Berlin - Bundesfamilienministerin Franziska Giffey (SPD) setzt sich für mehr Frauen in Führungspositionen von Stiftungen und Nichtregierungsorganisationen ein. Deshalb soll ein neues Projekt systematisch untersuchen, wie sich der Anteil von Frauen an der Spitze von zivilgesellschaftlichen Organisationen entwickelt, wie das Ministerium am Montag in Berlin mitteilte. Ab Oktober werde es zudem die Aufforderung geben, eine Selbstverpflichtung für einen fairen Frauenanteil in Führungspositionen bis 2030 zu unterzeichnen.

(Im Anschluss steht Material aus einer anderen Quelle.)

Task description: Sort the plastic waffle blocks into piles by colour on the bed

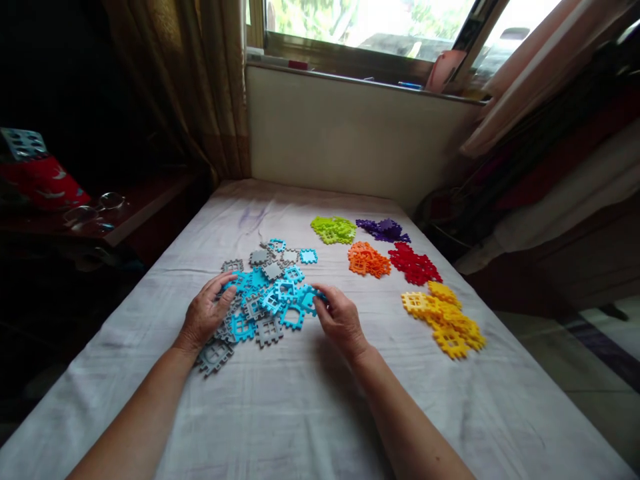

Frauen machen in deutschen Nichtregierungsorganisationen und Stiftungen zwar etwa 70 Prozent der Belegschaft aus, doch haben sie derzeit nur rund 33 Prozent der Führungspositionen inne, wie aus dem ersten "Fair Share"-Monitor hervorgeht, der bereits im März veröffentlicht wurde. Der gleichnamige Verein ist Partner der Ministerin bei der Umsetzung des Projekts und will die gesammelten Daten regelmäßig veröffentlichen. 

80 NGOs und Stiftungen untersucht

Für den ersten Monitor wurden Daten von mehr als 80 NGOs und Stiftungen untersucht. Die nächste Erhebung soll im März 2021 vorgestellt werden. Das Projekt wird nach Ministeriumsangaben von 2020 bis 2024 mit rund 690.000 Euro gefördert. 

Giffey erklärte: "Nichtregierungsorganisationen und Stiftungen leisten wichtige Arbeit für mehr Gerechtigkeit auf der ganzen Welt. Und sie haben deshalb eine besondere Verantwortung, dies auch in den eigenen Strukturen zu leben."